## Your objective
For the entries below, print exactly the lines between the line holding "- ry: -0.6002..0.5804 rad" and the line holding "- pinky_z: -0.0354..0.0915", inclusive, and nothing else.

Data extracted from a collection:
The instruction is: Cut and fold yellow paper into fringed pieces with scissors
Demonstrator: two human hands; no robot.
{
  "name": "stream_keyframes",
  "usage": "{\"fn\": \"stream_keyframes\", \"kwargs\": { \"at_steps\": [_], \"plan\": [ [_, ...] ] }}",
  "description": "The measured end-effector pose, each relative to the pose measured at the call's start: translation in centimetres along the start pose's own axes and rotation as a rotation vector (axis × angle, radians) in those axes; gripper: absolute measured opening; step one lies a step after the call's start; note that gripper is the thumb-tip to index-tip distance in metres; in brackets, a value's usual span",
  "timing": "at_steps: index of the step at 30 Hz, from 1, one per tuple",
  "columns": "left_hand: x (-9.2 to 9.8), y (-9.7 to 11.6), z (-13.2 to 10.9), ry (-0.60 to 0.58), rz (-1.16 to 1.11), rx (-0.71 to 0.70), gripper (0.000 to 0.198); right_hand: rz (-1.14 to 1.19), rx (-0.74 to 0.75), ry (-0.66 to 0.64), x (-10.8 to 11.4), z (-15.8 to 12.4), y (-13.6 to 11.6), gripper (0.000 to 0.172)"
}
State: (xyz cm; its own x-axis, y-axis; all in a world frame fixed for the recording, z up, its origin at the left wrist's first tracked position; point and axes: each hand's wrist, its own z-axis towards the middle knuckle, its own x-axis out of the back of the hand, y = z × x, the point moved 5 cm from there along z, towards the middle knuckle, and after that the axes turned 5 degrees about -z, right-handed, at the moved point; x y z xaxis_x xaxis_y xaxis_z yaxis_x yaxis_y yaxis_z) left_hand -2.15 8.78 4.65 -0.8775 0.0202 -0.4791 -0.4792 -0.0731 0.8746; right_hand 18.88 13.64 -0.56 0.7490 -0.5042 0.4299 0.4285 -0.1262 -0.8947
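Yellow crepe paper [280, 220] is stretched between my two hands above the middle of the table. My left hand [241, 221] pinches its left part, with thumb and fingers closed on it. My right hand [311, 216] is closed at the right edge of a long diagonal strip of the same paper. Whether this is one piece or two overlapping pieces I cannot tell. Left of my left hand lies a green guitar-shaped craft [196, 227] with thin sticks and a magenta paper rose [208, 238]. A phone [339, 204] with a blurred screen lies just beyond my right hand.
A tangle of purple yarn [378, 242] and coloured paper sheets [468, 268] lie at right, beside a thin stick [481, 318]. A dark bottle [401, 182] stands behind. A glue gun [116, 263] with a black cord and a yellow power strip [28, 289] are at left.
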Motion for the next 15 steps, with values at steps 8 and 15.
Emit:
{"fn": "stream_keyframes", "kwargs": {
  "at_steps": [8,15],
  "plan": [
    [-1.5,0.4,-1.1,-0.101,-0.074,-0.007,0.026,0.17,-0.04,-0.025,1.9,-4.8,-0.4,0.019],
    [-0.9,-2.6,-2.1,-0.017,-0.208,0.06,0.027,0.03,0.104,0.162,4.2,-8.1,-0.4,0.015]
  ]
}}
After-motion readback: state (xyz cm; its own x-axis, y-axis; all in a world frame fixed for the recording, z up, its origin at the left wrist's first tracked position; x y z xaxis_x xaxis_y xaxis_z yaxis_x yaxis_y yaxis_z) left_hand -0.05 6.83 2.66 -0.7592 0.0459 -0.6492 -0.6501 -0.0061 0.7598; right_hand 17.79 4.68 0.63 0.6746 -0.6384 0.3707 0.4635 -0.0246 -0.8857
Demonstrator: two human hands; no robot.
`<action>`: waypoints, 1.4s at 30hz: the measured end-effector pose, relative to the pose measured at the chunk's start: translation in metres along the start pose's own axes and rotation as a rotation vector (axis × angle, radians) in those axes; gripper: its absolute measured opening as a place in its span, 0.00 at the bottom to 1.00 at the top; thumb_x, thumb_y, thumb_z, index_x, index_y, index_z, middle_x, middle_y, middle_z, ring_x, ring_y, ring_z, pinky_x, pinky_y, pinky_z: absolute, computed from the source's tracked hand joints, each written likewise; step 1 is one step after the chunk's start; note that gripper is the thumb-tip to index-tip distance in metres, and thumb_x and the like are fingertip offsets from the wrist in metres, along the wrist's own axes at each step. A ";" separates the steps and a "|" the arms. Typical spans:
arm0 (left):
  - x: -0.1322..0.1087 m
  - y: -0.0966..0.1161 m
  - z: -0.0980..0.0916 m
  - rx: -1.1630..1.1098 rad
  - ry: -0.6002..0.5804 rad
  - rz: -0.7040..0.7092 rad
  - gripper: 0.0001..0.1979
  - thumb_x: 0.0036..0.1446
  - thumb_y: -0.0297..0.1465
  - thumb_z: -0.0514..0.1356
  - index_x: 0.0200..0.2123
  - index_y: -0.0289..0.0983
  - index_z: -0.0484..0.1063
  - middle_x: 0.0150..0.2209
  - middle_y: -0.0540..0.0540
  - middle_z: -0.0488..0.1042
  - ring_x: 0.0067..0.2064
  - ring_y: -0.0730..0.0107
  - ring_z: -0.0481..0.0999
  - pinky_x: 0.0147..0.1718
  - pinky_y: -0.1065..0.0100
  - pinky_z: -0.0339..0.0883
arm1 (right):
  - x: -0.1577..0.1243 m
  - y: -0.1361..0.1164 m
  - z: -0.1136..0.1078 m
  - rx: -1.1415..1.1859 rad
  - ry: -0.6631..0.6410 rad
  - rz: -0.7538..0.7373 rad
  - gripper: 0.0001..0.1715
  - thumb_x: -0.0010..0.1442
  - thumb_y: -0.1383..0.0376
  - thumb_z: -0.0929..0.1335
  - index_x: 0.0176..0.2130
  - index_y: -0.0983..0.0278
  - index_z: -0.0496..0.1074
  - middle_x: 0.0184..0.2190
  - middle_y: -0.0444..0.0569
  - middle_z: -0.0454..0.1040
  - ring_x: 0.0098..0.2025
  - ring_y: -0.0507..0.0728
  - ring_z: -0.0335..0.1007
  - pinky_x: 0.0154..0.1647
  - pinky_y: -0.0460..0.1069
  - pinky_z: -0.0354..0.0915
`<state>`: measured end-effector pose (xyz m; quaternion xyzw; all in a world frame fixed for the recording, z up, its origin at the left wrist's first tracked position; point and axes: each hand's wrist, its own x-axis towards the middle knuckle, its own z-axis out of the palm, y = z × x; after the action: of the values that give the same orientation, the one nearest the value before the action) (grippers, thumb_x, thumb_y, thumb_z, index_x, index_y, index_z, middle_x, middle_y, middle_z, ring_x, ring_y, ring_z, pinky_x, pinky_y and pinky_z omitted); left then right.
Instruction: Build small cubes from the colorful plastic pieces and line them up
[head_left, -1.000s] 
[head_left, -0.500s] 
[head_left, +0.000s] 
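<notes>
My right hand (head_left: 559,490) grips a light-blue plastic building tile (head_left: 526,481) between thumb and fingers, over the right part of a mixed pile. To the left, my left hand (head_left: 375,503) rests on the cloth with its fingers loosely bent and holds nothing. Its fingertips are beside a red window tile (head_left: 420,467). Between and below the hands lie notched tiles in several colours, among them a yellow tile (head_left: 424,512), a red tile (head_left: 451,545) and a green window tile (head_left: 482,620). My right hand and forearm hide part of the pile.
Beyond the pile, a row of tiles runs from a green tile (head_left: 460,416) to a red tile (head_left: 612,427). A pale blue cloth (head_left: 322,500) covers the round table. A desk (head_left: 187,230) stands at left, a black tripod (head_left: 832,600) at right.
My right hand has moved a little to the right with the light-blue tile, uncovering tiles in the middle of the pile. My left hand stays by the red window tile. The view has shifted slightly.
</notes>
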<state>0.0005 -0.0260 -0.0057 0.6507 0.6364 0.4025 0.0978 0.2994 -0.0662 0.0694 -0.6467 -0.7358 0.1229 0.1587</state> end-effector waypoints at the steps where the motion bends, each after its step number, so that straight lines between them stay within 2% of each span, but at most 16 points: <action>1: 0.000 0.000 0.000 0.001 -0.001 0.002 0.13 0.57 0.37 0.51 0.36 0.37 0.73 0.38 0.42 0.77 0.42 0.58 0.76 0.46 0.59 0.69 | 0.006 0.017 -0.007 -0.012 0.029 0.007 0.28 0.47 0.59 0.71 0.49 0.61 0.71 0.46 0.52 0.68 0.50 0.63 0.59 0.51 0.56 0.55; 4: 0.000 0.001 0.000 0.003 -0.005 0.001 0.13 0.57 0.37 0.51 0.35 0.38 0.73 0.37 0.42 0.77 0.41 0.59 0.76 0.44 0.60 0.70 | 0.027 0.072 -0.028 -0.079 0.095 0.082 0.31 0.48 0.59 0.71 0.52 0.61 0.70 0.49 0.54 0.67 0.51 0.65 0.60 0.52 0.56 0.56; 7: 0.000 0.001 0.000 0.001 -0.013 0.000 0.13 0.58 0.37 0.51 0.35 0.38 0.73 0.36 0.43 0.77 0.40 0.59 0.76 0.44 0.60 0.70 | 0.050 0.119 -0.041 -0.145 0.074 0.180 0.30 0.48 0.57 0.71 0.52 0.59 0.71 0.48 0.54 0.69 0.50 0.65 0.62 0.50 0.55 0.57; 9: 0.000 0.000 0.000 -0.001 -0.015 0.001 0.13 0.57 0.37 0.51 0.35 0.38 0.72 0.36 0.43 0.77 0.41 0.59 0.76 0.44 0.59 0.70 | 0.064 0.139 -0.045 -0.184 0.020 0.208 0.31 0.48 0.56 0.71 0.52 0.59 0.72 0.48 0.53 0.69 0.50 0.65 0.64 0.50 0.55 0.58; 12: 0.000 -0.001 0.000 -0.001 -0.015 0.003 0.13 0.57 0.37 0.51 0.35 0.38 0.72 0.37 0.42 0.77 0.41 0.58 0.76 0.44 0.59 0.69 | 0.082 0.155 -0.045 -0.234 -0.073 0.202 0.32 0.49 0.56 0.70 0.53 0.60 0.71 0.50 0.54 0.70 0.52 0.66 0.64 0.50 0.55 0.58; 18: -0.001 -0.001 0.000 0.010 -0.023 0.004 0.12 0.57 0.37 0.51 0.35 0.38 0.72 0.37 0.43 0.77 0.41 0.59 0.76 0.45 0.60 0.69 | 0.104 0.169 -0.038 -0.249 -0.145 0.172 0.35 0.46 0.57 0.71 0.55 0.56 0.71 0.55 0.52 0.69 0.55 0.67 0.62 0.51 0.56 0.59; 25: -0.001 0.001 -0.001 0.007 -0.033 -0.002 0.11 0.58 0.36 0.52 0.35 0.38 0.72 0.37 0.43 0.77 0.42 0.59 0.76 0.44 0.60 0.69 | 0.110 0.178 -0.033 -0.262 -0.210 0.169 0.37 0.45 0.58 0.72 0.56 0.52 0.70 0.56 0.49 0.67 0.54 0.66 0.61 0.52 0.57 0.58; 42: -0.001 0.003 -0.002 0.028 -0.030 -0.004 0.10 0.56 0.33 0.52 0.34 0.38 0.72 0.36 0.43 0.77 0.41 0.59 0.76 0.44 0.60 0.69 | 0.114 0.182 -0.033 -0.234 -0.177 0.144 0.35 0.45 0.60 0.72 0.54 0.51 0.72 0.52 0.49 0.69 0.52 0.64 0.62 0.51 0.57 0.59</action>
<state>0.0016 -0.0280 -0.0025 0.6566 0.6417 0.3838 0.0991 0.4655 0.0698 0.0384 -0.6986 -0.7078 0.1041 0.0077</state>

## Solution to the problem
  - ry: -0.6002..0.5804 rad
  - rz: -0.7040..0.7092 rad
  - gripper: 0.0001..0.1979
  - thumb_x: 0.0036..0.1446
  - thumb_y: -0.0297..0.1465
  - thumb_z: -0.0514..0.1356
  - index_x: 0.0200..0.2123
  - index_y: -0.0289..0.0983
  - index_z: -0.0484..0.1063
  - middle_x: 0.0150..0.2209
  - middle_y: -0.0540..0.0540
  - middle_z: -0.0488..0.1042
  - ring_x: 0.0067..0.2064
  - ring_y: -0.0730..0.0107
  - ring_z: -0.0481..0.0999
  - pinky_x: 0.0147..0.1718
  - pinky_y: -0.1065..0.0100
  - pinky_z: -0.0339..0.0883
arm1 (right):
  - x: -0.1577..0.1243 m
  - y: -0.1361..0.1164 m
  - z: -0.1136..0.1078 m
  - rx: -1.1415..1.1859 rad
  - ry: -0.6631..0.6410 rad
  - rz: -0.7538..0.7373 rad
  - gripper: 0.0001..0.1715
  - thumb_x: -0.0010..0.1442
  - thumb_y: -0.1383..0.0376
  - thumb_z: -0.0929..0.1335
  - index_x: 0.0176..0.2130
  - index_y: -0.0983..0.0278
  - index_z: -0.0496..0.1074
  - middle_x: 0.0184..0.2190
  - middle_y: -0.0444..0.0569
  - middle_z: -0.0454..0.1040
  - ring_x: 0.0098..0.2025
  - ring_y: -0.0507..0.0728
  - ring_z: -0.0335..0.1007
  - pinky_x: 0.0154..0.1647
  - pinky_y: -0.0460..0.1069
  - pinky_z: -0.0354..0.0915

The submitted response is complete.